Inevitably they sought out the Roman Catholic church in the town, St Augustine’s, which was situated until 1967 on the corner of Grosvenor Road and Hanover Street in the centre of the town (where Tesco now stands). Built in the Palladian style in 1838, the church stood opposite Tunbridge Wells’s General Hospital where wounded British and Belgian soldiers were cared for. Many of these also attended services in St Augustine’s.

 

Photo of St Augustine’s with the school next door 

The parish priest was Canon James Keatinge (at St Augustine’s from 1906 to 1923), who took a leading part in welcoming the Belgian refugees and worked with those organising the reception of the refugees to find accommodation and provide hospitality. The refugees made St Augustine’s their spiritual home, and had the services in particular of two Belgian refugee priests. These were Abbe Louis Lemmens from SS Peter & Paul Church in Malines (Mechelen) and Abbe Josef Peeters from Lint near Antwerp.

Canon James Keatinge

 Abbe Lemmens was resident in Tunbridge Wells for 10 months. An advertisement in the Courier in October 1914 requested a small house of 4 rooms, 5 minutes from the church, and with a rent of not more than £1 a week. Whether a suitable house was found is not known, but in February Lemmens moved to 12, Beltring Road. In August 1915 he left Tunbridge Wells to return to Malines, and expressed his thanks in a letter for everything done by the Mayor and his Committee for the refugees, and in particular for the way in which their religious needs had been respected. The letter was published, in French, in the Courier.

 

Letter from Abbe Lemmens published in the Courier

Rough translation :

Before leaving your hospitable town of Tunbridge Wells, I must thank you most sincerely for all your kindness to aour dear compatriots.  For more than 10 months I have witnessed with my own eyes the well-being you have secured for them, and above all, as Catholic priest, I have greatly appreciated how our religious needs have been respected.  The Mayor of Tunbridge Wells and his worthy Committee truly merit all our praise and all our thanks.  I express them here, in the hope of repeating them before my departure.”

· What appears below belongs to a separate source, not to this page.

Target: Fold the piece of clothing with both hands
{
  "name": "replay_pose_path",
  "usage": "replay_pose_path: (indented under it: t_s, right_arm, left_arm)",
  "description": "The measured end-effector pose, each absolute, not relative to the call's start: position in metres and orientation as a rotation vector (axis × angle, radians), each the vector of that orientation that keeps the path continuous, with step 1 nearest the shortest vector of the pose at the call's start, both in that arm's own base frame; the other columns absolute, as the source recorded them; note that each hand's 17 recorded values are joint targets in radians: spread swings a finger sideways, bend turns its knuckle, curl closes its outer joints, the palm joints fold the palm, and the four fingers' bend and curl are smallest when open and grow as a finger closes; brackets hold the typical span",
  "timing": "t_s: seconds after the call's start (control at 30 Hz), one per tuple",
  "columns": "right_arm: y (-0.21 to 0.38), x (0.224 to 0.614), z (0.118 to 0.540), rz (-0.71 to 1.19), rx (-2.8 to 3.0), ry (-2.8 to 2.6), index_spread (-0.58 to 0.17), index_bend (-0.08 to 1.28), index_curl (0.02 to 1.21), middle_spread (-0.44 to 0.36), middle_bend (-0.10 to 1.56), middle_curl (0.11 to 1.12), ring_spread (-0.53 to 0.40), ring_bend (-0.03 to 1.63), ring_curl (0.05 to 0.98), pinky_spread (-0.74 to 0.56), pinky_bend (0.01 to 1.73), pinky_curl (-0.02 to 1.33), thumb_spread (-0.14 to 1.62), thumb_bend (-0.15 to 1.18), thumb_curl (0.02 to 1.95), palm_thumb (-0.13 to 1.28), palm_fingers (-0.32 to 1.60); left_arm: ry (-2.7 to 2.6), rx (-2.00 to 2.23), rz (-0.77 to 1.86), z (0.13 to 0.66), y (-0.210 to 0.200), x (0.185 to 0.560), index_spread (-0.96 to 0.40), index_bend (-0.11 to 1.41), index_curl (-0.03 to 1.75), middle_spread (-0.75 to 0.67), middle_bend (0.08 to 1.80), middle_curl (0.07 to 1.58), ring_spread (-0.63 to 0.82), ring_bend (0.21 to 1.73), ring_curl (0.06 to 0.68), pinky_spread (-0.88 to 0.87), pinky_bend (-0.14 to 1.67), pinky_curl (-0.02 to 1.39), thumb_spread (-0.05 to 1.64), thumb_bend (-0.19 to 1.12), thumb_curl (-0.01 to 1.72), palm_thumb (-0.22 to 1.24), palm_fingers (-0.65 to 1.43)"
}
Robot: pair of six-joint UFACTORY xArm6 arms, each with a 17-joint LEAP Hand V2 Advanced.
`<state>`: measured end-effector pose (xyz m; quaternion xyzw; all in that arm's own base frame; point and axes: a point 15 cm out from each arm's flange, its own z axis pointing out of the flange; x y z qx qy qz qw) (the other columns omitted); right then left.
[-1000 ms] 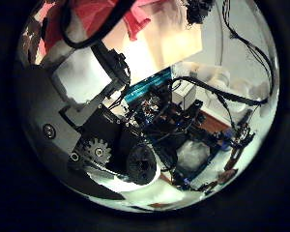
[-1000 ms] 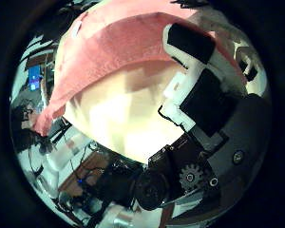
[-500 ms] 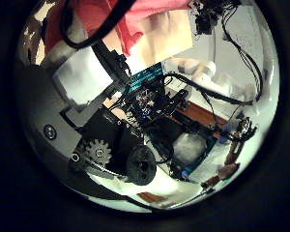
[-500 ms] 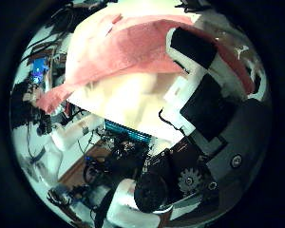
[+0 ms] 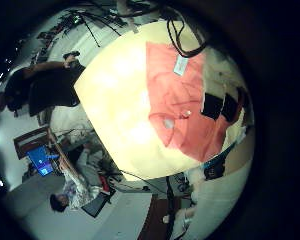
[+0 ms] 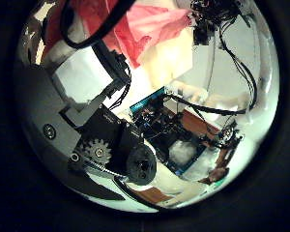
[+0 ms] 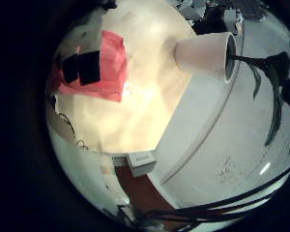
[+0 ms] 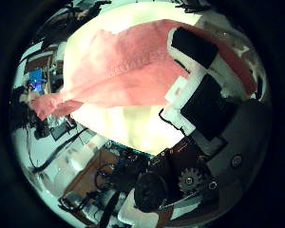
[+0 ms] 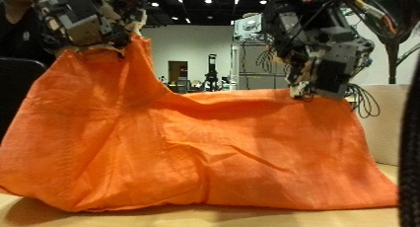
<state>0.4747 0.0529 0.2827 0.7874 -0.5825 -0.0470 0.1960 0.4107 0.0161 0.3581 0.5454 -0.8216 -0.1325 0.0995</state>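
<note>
In the outside view an orange piece of clothing (image 9: 197,138) hangs as a wide sheet between both hands, its lower edge resting on the pale table (image 9: 262,219). My left hand (image 9: 92,15) is shut on one upper corner, held high. My right hand (image 9: 315,54) is shut on the other upper corner, somewhat lower. The right thumb side palm view shows the cloth (image 8: 123,66) draped by the fingers (image 8: 195,57). The cloth also shows in the right little finger side palm view (image 7: 101,63).
A white pot (image 7: 208,53) with a plant stands beside the table near my right hand; it also shows in the outside view (image 9: 394,118). The table's bare top (image 5: 120,90) spreads below the cloth. Room furniture stands behind.
Both thumb side palm views have shifted: the hands have moved away from the table with the cloth in their grip, and more of the cloth hangs spread out.
</note>
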Motion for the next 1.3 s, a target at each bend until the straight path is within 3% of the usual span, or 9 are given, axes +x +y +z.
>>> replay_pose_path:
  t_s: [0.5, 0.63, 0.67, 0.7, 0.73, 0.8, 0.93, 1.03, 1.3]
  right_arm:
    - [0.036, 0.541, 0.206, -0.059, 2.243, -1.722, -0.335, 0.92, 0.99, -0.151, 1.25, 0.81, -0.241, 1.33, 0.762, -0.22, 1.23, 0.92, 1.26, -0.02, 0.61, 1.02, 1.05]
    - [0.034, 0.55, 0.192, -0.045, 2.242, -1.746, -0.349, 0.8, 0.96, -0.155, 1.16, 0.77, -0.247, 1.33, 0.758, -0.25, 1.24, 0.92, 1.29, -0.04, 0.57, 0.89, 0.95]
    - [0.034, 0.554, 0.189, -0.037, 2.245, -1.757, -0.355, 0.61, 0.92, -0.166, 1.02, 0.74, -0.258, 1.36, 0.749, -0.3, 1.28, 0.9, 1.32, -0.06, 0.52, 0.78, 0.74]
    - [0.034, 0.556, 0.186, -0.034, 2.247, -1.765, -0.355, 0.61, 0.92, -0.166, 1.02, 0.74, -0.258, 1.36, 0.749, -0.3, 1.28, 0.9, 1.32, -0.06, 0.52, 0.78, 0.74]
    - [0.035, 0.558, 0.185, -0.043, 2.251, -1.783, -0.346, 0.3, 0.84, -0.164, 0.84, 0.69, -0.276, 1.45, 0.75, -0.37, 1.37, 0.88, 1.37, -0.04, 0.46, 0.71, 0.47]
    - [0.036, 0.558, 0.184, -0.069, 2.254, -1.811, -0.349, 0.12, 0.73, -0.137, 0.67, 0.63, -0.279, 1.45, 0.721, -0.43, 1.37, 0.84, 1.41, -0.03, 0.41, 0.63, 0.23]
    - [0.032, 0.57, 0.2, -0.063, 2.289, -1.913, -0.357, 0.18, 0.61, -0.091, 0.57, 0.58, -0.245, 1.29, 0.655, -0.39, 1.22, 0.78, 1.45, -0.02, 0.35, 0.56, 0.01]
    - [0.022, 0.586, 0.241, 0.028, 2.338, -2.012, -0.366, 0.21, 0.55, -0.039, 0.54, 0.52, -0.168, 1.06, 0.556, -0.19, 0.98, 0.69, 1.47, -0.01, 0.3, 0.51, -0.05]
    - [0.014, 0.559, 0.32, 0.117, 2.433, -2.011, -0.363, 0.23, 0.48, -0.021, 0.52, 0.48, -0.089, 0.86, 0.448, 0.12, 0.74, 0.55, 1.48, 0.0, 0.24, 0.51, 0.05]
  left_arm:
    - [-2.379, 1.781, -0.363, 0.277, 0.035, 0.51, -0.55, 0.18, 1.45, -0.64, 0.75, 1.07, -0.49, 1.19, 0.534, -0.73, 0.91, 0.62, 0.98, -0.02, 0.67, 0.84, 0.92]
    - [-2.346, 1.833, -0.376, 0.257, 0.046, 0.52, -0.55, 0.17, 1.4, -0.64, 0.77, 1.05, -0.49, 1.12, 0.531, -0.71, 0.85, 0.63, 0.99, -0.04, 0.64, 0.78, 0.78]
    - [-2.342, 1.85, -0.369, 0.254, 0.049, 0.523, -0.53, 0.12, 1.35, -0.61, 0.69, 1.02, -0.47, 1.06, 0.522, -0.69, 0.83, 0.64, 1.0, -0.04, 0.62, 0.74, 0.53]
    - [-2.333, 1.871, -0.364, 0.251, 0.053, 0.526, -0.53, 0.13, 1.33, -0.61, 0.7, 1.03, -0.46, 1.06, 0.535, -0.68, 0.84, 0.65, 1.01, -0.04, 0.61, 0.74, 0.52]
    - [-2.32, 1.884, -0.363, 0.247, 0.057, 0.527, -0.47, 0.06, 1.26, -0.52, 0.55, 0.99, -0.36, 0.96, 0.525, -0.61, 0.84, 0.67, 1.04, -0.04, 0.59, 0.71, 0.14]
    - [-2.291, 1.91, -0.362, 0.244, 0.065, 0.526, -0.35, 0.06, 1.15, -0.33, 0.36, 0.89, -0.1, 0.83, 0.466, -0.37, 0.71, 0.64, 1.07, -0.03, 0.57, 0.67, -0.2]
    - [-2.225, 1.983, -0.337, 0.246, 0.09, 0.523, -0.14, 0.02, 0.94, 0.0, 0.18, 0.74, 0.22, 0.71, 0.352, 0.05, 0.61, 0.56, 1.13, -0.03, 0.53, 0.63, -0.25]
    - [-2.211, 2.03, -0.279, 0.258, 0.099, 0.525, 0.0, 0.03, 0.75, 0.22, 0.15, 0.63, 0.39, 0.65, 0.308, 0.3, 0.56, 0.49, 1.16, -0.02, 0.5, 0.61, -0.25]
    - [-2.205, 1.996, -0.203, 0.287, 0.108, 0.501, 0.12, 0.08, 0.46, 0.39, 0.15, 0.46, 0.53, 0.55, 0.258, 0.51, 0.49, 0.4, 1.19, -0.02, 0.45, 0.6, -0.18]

Abbe Peeters commuted up from St Leonards throughout the war and returned to his church in Lint at the end of the war.

Masses were also held in private houses – as this image from The Graphic newspaper of 21 November 1914, found by volunteer Jan Wright in the British Newspaper Archive, shows.

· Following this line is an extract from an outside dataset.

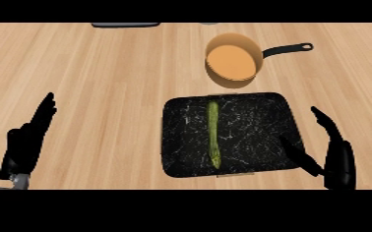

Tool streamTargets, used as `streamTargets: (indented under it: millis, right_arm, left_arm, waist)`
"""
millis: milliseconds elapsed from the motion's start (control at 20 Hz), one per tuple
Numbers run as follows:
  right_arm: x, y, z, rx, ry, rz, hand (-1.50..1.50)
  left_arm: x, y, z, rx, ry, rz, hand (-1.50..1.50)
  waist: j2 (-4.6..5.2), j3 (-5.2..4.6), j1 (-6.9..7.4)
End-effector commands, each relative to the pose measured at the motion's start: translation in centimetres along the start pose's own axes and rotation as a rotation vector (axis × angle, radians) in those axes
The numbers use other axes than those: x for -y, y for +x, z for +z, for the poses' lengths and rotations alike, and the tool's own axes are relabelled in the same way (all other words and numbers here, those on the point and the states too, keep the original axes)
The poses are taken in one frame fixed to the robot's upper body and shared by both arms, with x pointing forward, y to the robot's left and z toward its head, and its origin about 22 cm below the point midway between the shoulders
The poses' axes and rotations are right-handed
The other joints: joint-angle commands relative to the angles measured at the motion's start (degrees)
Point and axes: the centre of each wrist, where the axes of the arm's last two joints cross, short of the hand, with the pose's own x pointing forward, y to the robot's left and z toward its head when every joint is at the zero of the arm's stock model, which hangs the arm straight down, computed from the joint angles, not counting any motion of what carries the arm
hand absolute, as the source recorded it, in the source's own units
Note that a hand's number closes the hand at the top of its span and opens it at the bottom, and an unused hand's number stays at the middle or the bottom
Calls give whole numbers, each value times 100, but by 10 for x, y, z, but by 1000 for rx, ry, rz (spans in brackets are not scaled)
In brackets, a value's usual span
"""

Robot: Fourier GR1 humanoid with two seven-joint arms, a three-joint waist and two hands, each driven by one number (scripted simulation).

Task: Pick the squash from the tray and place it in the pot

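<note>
The counter (94, 78) between the left hand (25, 140) and the right hand (338, 162) looks like pale wood, smooth and matt, with fine straight grain. Just left of the right hand, the tray (262, 113) is black with white veins, like polished stone. The squash (213, 132) on it has dull green, faintly bumpy skin. Farther beyond that hand, the pot (234, 40) is plain matt orange, its handle (287, 49) black.

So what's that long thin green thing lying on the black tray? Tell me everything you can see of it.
The long, thin green squash is a slim, nearly straight stalk that looks whole. It lies flat on the black marbled square tray, just left of its middle, running lengthways away from the robot towards the orange pot. Only the tray touches it.
</note>
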Motion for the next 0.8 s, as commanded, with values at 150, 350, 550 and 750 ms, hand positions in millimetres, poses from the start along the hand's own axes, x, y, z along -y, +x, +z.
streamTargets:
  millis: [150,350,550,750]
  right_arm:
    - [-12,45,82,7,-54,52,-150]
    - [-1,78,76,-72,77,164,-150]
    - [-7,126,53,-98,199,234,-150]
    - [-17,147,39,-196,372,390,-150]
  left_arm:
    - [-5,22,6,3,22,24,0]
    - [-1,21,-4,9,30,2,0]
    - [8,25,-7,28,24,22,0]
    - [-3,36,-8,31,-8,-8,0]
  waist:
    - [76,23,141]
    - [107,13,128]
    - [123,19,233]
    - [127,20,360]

The caption reads: “Solace for Belgian Refugees in Britain, celebrating mass in an English private house” and describes how the hall of a house “near Tunbridge [sic] where Belgian refugees, both military and civilian, are being tended under the Red Cross”  had been converted into a chapel.  This could perhaps be Quarry Hill House VAD hospital, or maybe the VAD hospital at Bidborough Court?

In May 1915 the Bishop of Malines, Dr Wachter, representative of Belgium’s Cardinal Mercier, visited Tunbridge Wells, an event covered at great length in the local press. In addition to taking part in Masses at St Augustine’s and preaching in English, French and Flemish, the Bishop met his fellow countrymen at St Augustine’s School and was received by the Mayor at a reception in the Pump Room to which all who had contributed to the Mayor’s Belgian Relief Fund were invited. Dr Wachter expressed his gratitude that although there were only a small number of Catholics in the town, the Belgians had been welcomed as “dearly beloved brethren”.

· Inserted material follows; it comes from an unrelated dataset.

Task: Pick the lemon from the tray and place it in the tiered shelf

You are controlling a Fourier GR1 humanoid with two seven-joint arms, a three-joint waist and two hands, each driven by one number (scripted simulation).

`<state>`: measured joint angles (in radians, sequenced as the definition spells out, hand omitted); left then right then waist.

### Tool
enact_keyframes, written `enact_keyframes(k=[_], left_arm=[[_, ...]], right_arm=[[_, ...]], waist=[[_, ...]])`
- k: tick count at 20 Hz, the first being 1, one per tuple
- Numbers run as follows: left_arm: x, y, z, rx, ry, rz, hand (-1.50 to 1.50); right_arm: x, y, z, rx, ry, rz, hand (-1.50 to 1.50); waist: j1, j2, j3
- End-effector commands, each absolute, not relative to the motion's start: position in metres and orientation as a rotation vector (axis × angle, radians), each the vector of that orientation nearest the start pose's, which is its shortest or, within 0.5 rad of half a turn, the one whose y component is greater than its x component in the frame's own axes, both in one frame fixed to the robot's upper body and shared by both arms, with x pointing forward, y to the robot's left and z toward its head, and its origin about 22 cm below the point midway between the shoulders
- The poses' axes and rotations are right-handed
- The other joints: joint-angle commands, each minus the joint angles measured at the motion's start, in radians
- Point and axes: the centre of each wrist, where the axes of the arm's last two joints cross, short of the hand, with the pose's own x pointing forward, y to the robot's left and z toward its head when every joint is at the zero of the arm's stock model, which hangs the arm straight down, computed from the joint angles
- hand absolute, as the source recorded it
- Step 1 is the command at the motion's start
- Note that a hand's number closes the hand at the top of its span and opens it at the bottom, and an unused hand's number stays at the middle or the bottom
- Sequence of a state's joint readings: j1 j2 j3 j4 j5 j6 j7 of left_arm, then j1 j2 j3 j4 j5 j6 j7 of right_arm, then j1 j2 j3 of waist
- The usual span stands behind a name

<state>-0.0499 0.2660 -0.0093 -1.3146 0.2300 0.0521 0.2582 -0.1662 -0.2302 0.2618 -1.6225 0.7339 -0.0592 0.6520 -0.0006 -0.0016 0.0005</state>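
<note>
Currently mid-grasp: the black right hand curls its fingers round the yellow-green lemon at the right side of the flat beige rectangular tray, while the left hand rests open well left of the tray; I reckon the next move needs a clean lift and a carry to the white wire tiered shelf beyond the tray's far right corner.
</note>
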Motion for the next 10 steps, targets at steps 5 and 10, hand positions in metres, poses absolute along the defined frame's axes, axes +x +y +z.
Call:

There appear to be no figures for the number of Belgians who attended St Augustine’s. The local Catholic congregation was small and must have been considerably swollen by the Belgians and their families. Certainly the number of masses celebrated during the week at the church had to be increased to cater for the temporary increase in the Catholic population of Tunbridge Wells.

At the start of the war there was already one Catholic convent in the town, the Blessed Sacrament. Canon Keatinge was keen to expand the number of nuns in the town, and had already tried to encourage the Society of the Sacred Heart to open another convent at Beechwood House in 1911 but the idea was turned down. However the arrival of a group of 11 nuns of the Order fleeing from Belgium at the beginning of the war saw the proposal revived. Beechwood Sacred Heart Convent and School was established in February 1915 by these nuns, in the house on Pembury Road, with 9 pupils, some of them Belgian refugee children. Beechwood Sacred Heart School still exists today but ceased to be a convent school as such in 1963.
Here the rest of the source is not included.